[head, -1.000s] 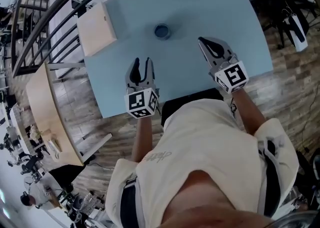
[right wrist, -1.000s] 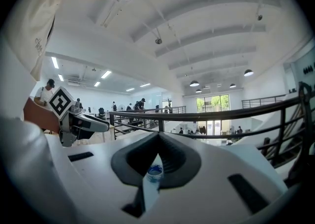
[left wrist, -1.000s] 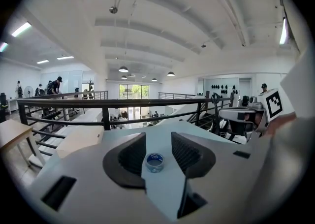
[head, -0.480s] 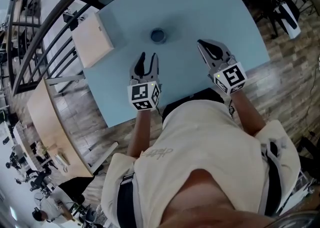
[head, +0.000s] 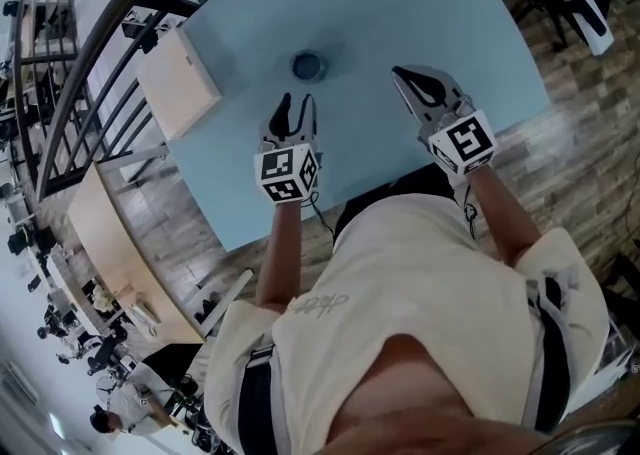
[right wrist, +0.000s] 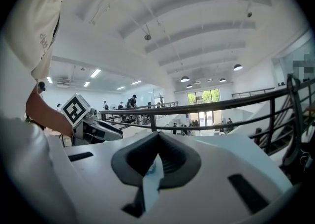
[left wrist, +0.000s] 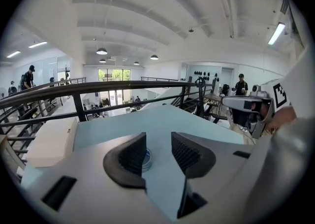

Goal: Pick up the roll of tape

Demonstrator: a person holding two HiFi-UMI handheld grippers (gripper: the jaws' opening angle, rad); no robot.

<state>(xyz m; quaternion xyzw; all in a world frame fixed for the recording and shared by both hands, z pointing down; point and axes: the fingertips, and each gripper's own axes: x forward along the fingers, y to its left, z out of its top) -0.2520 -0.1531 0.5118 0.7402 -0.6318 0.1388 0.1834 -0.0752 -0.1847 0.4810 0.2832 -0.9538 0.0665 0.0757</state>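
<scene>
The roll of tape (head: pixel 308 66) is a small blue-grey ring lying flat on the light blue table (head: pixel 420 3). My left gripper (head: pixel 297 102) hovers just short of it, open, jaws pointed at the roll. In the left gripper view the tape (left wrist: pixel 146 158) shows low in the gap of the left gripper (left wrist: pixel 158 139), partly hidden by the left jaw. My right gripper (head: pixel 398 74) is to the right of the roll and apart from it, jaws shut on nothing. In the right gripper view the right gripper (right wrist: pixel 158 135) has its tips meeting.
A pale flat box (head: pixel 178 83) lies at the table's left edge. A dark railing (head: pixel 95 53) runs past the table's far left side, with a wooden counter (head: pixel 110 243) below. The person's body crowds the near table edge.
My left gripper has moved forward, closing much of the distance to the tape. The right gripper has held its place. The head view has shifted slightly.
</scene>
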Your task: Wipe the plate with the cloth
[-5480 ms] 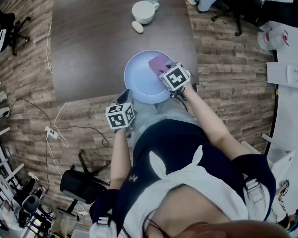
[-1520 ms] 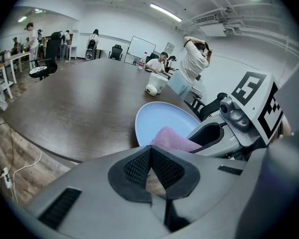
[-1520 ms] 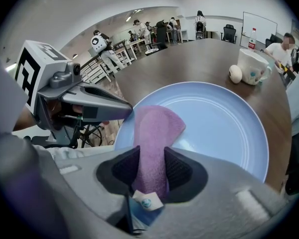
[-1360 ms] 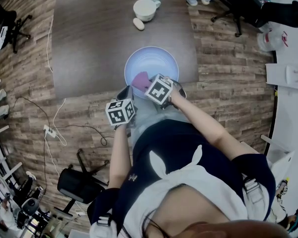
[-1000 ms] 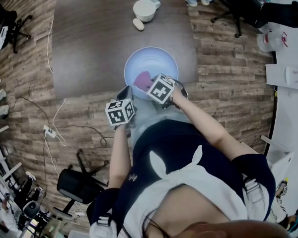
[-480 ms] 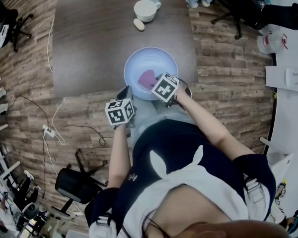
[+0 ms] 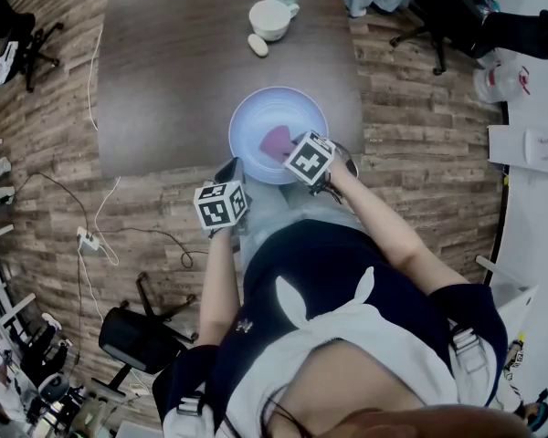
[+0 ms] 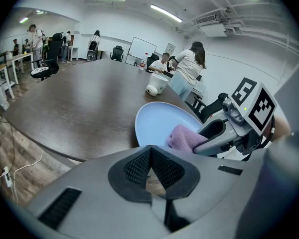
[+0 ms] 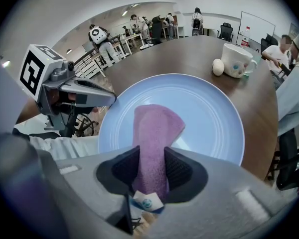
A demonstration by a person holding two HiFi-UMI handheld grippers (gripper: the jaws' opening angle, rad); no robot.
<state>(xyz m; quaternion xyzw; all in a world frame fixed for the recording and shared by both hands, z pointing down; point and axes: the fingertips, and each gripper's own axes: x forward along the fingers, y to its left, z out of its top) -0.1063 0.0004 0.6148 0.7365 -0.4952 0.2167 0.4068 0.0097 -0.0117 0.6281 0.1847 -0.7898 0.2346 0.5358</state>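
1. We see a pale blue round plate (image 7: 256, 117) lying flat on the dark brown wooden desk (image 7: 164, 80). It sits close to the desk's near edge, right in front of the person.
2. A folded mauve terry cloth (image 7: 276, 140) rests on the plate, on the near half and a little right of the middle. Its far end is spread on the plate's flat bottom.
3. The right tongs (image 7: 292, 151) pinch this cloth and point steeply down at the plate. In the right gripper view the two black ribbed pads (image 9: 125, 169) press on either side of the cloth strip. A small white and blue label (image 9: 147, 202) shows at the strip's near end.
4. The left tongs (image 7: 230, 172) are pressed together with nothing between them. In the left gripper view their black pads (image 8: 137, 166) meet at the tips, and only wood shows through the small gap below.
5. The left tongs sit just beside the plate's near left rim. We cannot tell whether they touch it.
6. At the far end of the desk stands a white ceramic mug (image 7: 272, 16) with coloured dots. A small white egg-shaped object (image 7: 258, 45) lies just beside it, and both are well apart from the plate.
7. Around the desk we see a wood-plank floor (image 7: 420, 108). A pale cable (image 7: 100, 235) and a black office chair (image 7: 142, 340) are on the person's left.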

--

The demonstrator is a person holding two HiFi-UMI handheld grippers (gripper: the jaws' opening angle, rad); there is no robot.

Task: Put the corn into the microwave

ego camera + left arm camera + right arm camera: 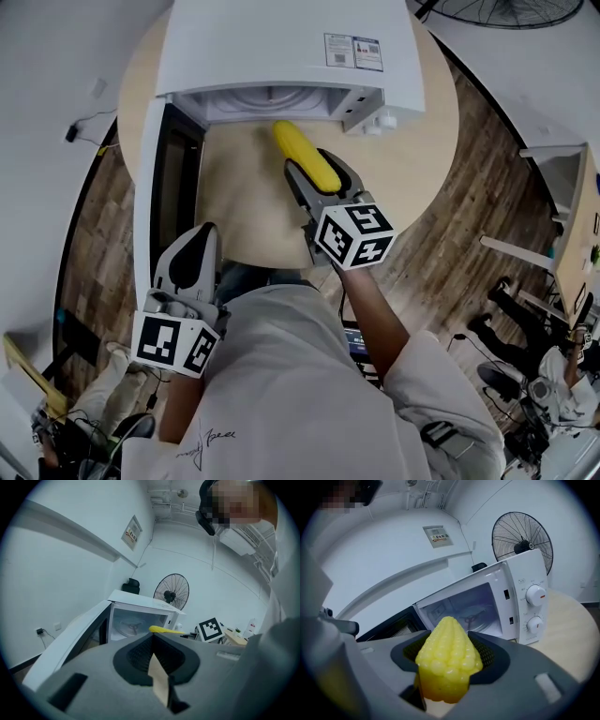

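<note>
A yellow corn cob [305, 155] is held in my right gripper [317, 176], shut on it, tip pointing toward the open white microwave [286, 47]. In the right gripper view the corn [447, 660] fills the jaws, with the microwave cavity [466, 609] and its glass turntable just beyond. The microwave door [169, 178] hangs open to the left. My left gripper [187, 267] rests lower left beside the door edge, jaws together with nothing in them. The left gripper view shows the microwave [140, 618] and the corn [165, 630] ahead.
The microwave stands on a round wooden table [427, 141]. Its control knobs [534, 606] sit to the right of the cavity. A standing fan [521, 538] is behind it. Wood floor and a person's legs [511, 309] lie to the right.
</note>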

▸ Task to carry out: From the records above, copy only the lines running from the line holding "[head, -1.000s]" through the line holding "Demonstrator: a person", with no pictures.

▸ Answer box:
[head, -1.000s] 
[right wrist, -1.000s] 
[left wrist, -1.000s] 
[head, -0.480s] 
[head, +0.000s] 
[right wrist, +0.000s] 
[left wrist, +0.000s] 

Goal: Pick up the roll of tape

Demonstrator: a person holding two HiFi-UMI handheld grippers (gripper: the jaws' opening angle, rad); no robot.

This exercise has been answered in full.